# Shipping Query



## Spud468 (May 1, 2011)

Hi all, 

Anglo Pacific will be coming on Friday to collect my items for shipping. They have been terrible with regards to getting back to my queries - hence my desperate call for advice here... 

I am wanting to send my 4 year old Dyson Vacuum Cleaner. I have cleaned it best I can, but cant get inside all the pipes etc - are they strict in SA and will they confiscate the Dyson?? 

Also, they say Lithium Batteries are prohibited. My husbands tools are lithium battery operated... Does this mean we have to leave the batteries behind? 

Any advice would be great.


----------



## Stevan (Jun 30, 2009)

hi

we used doree bonner and they were superb.

we had no problem with the vacume cleaner i wouldnt worry.
if you are sending plant pots or garden furniture then clean it. no dirt on them at all. if the furniture is wood no signs of rot or decay. petrol garden implements drain the oil and fuel. 

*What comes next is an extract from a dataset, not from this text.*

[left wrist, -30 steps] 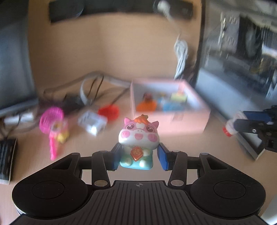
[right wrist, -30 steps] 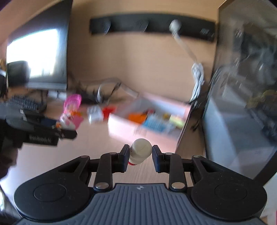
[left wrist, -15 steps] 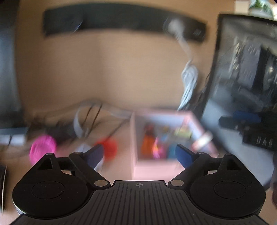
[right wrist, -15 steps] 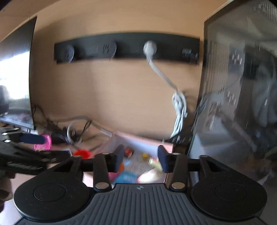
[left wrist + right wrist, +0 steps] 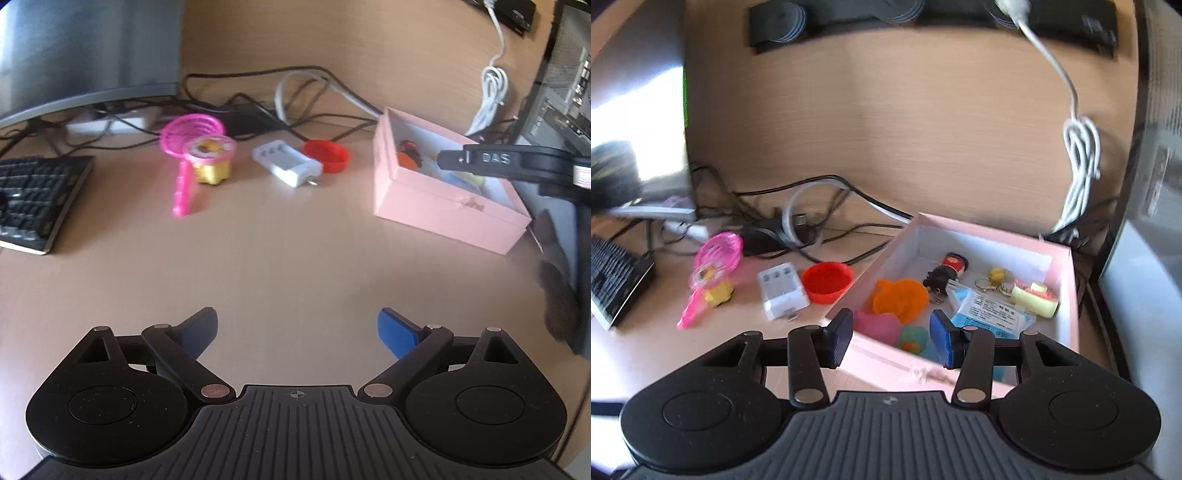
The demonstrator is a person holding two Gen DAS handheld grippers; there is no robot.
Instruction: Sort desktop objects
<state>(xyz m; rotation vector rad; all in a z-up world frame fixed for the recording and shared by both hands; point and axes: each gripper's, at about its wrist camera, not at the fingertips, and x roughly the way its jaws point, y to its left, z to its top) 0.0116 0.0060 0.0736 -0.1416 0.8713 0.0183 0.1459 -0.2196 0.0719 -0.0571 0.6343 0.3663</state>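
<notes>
A pink box (image 5: pixel 443 206) (image 5: pixel 1063 258) stands at the right of the desk and holds several small items, among them an orange mould (image 5: pixel 899 299) and a blue packet (image 5: pixel 990 310). My left gripper (image 5: pixel 297 328) is open and empty over bare desk, well short of the box. My right gripper (image 5: pixel 890 334) is open and empty just above the box's near wall; it shows from the side in the left wrist view (image 5: pixel 509 162). On the desk lie a pink net toy (image 5: pixel 184 155) (image 5: pixel 713 266), a yellow toy (image 5: pixel 212 162), a white charger (image 5: pixel 288 166) (image 5: pixel 781 291) and a red cap (image 5: pixel 327 155) (image 5: pixel 827 280).
A black keyboard (image 5: pixel 33 199) lies at the left edge. A monitor (image 5: pixel 85 55) stands behind it. Tangled cables (image 5: pixel 280 99) (image 5: pixel 798 221) run along the back wall. A dark computer case (image 5: pixel 1152 184) stands right of the box, with a coiled white cable (image 5: pixel 1078 162) hanging beside it.
A second ago my left gripper held a pig figure and my right a small white bottle. Both opened over the box and are empty now. The left gripper has pulled back from the box.
</notes>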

i certainly didnt have any problems with batteries the kids had a load of rc toys with lithuim batteries in them and nothing was said.

the packers advised us to leave on bike behind because it was russty and could cause problems.

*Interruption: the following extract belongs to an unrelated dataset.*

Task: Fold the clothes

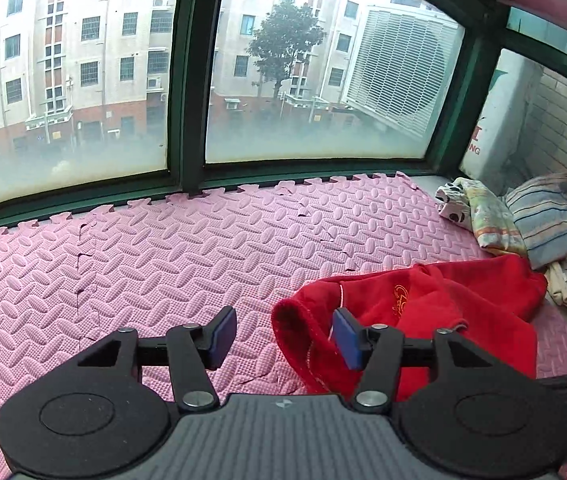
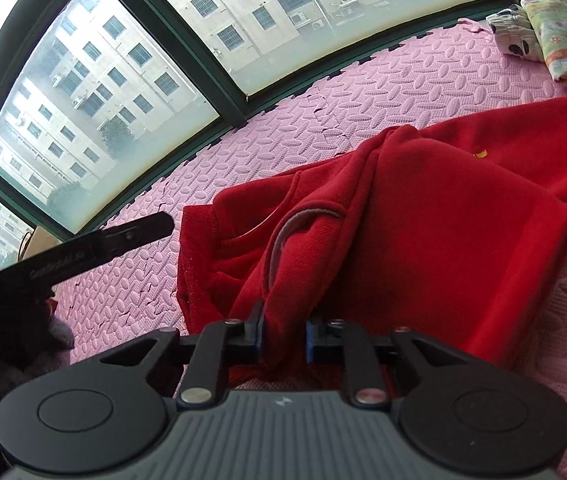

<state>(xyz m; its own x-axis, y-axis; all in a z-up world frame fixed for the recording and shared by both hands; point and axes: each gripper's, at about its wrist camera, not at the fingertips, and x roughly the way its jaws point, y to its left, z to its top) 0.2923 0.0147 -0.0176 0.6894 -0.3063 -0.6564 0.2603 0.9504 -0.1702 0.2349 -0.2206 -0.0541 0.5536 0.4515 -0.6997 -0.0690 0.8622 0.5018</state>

a tip on moving day. valium or gin will make it run smoother ( for you not the packers)
ive done this twice once for my inlaws and once for us it is stressful but worth it.

good luck


----------



## bokbabe (Nov 28, 2010)

Hi Spud

I didn't even think of cleaning our dyson out any further than just emptying it and it was fine! My hubby's tools were fine too, in fact they didn't look in any of our boxes and it cost us nothing this end, except a paperwork fee of R75! 

One tip though.... we decided not to let the removals unpack for us but were then left with all the packaging to get rid of and so I wished that they had unpacked the wrapped items such as the couch and chair etc.

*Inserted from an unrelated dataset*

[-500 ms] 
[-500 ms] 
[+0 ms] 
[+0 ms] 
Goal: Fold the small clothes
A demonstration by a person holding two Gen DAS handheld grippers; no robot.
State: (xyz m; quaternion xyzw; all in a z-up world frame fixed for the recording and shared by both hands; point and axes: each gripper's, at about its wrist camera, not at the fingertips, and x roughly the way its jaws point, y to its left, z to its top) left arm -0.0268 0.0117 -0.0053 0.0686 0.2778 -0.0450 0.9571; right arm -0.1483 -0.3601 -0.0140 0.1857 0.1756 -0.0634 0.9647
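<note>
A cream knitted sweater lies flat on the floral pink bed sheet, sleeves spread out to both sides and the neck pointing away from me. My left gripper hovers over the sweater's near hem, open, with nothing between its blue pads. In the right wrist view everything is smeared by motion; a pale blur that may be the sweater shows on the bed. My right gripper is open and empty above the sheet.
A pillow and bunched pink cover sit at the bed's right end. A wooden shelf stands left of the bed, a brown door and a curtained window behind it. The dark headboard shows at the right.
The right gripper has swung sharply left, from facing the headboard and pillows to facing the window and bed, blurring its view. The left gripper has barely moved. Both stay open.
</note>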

Also, we brought pretty much everything over, including most of our clothes but have ended up binning (by binning I mean giving to charity) lots of clothes this end cos they're either not suitable for the weather, or just would look plain stupid here, so be picky about what you want to bring. Also, make sure you bring lots of converter plugs for your items such as the dyson etc.... hubby thought it would be easy to change all the plugs but it turns out it isn't!

Good luck with the move!

Bok


----------



## Stevan (Jun 30, 2009)

bokbabe said:


> Hi Spud
> 
> I didn't even think of cleaning our dyson out any further than just emptying it and it was fine! My hubby's tools were fine too, in fact they didn't look in any of our boxes and it cost us nothing this end, except a paperwork fee of R75!
> 
> ...


good tip about the plugs. we now wish we had brought more uk multi socket extension cables. get a few with surge protection and leave your uk plugs on all your electronics. just change the plug on the uk extension and plug that into the wall. power can flutuate and go on and off a lot and the fuse boxes are not always up to uk standards.


----------



## Johanna (Apr 13, 2009)

Stevan said:


> good tip about the plugs. we now wish we had brought more uk multi socket extension cables. get a few with surge protection and leave your uk plugs on all your electronics. just change the plug on the uk extension and plug that into the wall. power can flutuate and go on and off a lot and the fuse boxes are not always up to uk standards.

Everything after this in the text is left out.